## What needs to be done
Using the entries below, copy exactly each line from the line with "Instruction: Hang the" up to and including the line with "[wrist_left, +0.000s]", with every picture left out.

## Stored items from a collection
········
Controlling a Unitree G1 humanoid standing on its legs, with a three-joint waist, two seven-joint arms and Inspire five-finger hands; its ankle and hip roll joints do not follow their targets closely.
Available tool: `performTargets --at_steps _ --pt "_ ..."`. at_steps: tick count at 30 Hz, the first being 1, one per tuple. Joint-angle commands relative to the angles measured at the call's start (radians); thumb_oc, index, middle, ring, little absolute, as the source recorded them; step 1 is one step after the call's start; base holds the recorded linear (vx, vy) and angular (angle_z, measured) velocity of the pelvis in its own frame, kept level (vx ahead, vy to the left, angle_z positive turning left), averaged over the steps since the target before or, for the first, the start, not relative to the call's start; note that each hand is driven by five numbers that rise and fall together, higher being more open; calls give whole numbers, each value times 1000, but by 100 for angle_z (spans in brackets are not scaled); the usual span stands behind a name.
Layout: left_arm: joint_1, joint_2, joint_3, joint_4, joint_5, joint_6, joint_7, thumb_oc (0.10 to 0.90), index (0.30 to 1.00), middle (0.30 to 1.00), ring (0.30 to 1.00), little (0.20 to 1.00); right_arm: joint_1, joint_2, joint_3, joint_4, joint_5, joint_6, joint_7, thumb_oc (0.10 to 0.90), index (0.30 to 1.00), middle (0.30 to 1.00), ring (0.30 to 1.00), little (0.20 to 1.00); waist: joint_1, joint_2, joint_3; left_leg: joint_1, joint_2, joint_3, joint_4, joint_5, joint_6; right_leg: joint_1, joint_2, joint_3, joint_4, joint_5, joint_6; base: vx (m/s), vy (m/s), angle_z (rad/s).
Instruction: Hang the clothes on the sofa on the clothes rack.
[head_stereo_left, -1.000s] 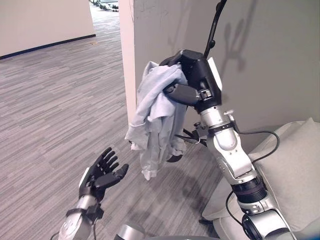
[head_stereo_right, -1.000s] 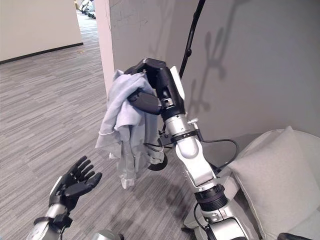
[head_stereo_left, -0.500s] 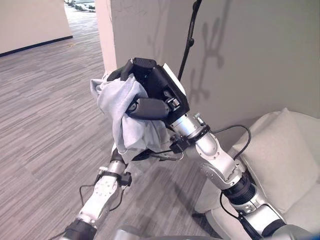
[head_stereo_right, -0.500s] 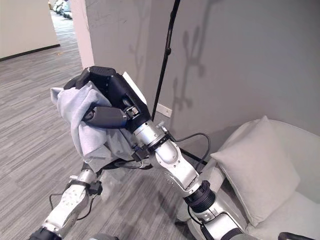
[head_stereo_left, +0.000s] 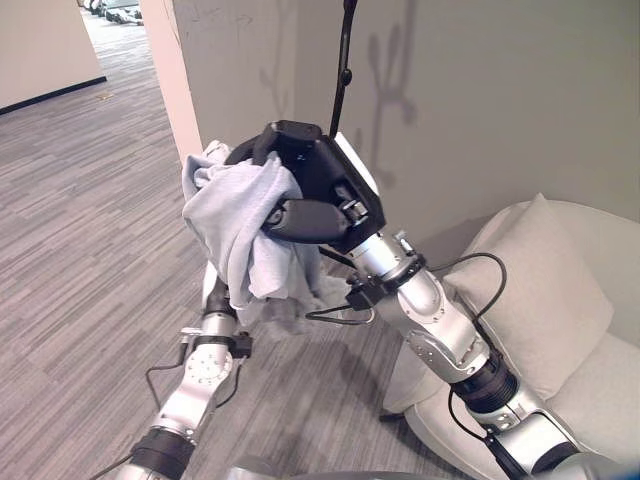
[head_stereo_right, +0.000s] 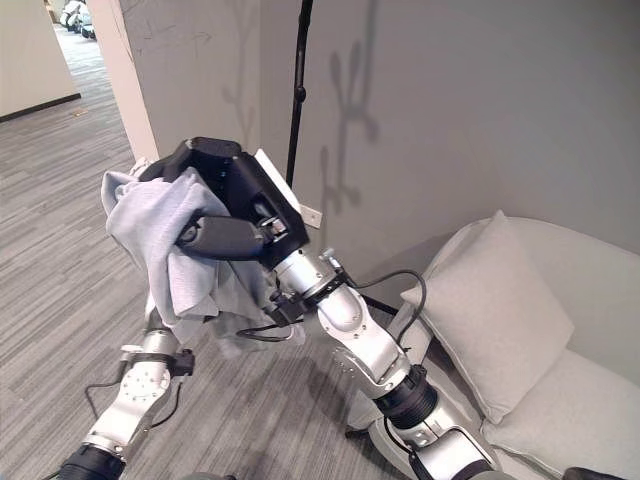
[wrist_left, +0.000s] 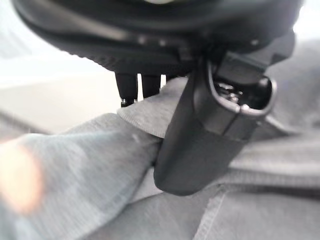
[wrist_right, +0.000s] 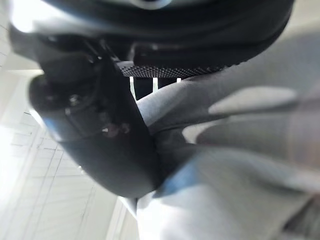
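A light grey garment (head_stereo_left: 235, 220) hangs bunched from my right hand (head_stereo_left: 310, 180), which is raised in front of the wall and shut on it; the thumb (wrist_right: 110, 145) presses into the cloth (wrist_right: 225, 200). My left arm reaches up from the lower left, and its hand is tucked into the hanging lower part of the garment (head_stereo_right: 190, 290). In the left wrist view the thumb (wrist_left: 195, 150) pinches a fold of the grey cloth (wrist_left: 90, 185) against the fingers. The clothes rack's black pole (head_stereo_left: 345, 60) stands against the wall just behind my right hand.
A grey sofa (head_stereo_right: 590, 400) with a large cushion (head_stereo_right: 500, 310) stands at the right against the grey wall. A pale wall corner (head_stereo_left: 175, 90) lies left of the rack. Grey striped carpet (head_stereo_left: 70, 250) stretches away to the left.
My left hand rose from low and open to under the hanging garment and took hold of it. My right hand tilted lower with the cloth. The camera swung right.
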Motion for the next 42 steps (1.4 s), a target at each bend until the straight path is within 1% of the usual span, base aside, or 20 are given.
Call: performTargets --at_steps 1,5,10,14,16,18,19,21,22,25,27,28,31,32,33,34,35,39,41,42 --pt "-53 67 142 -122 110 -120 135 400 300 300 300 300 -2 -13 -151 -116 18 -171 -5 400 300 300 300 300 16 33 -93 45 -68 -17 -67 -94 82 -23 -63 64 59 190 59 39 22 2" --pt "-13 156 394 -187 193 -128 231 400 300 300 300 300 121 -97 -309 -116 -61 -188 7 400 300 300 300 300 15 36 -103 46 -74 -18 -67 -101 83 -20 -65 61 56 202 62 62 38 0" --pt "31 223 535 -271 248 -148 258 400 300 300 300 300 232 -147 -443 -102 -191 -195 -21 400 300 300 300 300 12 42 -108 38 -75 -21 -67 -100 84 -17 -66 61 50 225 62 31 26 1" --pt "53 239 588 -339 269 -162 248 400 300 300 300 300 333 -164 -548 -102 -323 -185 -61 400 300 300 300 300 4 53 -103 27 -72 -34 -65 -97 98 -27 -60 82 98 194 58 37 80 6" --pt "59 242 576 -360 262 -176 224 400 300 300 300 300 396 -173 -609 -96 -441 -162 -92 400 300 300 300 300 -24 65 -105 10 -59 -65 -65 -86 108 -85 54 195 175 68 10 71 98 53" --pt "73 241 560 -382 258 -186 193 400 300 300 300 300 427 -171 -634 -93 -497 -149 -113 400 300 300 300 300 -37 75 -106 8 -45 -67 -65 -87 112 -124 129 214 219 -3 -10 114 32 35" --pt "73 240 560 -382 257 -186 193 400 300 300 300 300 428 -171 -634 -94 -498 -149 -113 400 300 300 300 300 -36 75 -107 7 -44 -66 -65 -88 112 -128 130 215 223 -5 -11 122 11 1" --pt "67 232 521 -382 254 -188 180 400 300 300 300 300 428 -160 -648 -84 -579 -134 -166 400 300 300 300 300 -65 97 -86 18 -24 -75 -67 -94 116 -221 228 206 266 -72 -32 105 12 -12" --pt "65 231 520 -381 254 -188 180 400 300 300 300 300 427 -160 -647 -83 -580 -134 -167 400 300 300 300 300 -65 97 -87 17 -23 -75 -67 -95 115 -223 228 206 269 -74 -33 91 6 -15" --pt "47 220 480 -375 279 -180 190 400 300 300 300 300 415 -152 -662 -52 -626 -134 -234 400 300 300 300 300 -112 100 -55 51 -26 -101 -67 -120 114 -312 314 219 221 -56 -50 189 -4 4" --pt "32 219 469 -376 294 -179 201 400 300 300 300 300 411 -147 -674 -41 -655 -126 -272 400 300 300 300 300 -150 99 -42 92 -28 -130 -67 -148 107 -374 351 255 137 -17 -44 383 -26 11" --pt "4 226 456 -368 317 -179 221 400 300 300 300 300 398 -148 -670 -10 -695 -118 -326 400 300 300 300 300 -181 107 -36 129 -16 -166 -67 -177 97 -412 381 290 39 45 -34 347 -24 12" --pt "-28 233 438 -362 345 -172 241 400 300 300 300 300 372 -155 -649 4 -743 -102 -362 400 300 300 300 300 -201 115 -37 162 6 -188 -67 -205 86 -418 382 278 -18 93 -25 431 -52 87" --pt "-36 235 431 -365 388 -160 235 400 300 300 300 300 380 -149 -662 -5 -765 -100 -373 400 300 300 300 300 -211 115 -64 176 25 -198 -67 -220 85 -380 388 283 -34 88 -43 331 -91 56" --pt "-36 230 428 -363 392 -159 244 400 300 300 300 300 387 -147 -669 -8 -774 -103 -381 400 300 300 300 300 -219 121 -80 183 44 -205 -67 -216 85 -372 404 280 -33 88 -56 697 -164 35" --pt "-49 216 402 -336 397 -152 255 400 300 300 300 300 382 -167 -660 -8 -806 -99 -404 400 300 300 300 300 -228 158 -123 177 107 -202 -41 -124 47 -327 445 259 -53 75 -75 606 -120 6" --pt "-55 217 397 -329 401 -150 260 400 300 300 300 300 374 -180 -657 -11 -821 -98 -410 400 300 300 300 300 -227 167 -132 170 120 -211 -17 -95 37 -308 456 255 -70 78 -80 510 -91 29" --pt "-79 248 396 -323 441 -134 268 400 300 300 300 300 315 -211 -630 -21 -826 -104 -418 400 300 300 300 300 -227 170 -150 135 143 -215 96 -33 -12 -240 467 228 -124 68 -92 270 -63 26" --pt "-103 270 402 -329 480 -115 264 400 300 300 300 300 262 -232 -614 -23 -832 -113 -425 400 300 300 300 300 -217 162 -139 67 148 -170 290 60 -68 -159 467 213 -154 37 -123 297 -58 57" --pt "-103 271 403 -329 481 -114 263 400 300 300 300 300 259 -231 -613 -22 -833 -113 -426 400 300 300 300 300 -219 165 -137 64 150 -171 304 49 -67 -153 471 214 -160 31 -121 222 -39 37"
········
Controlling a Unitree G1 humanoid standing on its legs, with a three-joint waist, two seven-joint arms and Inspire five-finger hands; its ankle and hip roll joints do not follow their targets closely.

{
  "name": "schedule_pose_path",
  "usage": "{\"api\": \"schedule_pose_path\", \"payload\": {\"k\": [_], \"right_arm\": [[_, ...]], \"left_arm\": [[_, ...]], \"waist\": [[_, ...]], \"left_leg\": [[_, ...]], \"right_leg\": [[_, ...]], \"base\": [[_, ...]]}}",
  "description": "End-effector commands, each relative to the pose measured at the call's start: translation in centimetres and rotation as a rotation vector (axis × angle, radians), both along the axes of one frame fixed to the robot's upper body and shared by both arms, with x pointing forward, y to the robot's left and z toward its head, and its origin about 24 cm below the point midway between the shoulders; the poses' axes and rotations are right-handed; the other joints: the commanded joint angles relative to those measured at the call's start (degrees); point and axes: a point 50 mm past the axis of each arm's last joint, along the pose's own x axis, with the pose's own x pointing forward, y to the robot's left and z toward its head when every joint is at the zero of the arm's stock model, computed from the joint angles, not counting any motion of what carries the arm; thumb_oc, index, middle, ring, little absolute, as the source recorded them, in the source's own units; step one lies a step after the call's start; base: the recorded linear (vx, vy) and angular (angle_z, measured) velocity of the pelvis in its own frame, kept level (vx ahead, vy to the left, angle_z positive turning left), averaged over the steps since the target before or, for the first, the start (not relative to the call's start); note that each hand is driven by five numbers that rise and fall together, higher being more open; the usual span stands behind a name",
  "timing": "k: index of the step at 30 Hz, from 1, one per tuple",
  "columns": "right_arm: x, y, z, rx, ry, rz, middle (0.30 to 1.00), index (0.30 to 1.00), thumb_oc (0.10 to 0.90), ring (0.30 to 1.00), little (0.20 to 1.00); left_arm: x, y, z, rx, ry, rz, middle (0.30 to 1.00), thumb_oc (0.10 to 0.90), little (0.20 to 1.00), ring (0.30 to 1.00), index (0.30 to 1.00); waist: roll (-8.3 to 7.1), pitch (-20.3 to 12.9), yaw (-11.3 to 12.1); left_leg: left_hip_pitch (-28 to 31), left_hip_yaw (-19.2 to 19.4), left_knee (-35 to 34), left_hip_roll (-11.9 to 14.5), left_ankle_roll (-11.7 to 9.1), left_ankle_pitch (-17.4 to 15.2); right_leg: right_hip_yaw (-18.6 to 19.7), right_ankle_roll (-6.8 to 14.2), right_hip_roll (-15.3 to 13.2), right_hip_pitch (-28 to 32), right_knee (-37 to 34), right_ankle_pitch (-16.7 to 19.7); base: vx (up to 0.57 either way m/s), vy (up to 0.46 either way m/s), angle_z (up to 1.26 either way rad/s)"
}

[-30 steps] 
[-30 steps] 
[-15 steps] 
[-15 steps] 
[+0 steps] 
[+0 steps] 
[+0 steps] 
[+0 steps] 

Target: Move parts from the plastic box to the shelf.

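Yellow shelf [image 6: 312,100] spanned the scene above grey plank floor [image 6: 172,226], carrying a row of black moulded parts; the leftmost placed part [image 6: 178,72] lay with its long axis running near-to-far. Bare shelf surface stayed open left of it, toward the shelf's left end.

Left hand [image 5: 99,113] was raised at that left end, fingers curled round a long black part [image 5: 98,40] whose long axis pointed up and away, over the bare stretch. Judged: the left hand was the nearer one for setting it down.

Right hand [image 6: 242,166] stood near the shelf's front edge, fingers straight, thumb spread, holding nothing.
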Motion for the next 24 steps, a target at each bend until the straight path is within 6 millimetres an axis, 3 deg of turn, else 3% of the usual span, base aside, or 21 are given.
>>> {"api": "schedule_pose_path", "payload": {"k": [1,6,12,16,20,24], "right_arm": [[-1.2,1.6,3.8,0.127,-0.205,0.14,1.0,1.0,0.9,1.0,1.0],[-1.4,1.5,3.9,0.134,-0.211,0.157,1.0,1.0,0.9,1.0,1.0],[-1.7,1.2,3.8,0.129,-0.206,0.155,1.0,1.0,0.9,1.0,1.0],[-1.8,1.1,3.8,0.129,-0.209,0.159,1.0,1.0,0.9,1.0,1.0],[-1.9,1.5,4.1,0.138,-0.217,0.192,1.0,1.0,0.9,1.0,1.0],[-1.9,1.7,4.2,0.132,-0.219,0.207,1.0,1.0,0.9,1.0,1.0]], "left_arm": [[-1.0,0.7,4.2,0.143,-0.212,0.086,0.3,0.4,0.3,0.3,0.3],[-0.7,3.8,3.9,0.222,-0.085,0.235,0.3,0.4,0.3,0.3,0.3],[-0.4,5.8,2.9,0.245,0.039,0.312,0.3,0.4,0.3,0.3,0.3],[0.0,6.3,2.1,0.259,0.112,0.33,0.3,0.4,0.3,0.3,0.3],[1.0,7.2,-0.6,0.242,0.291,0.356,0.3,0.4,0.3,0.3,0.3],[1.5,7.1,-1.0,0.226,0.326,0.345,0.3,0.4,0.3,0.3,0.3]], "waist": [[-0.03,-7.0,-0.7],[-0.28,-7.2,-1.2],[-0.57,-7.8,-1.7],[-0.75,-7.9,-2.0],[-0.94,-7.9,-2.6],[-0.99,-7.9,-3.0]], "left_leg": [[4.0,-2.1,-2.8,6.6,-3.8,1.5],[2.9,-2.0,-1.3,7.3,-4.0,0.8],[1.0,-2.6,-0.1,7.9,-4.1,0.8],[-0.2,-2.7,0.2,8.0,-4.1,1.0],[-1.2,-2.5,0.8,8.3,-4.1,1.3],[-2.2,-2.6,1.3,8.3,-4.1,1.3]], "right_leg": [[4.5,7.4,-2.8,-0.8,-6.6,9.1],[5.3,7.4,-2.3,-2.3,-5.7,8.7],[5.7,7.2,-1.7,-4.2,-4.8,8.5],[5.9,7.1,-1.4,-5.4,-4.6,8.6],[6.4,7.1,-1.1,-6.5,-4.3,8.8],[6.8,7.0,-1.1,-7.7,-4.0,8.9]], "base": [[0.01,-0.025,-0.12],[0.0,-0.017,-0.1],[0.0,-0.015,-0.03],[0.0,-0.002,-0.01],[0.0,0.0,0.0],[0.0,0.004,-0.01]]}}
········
## Result for this exercise
Instruction: Hang the clothes on the sofa on the clothes rack.
[head_stereo_left, -1.000s] 
[head_stereo_right, -1.000s] 
[head_stereo_left, -0.500s] 
[head_stereo_right, -0.500s] 
[head_stereo_left, +0.000s] 
[head_stereo_right, +0.000s] 
[wrist_left, +0.000s] 

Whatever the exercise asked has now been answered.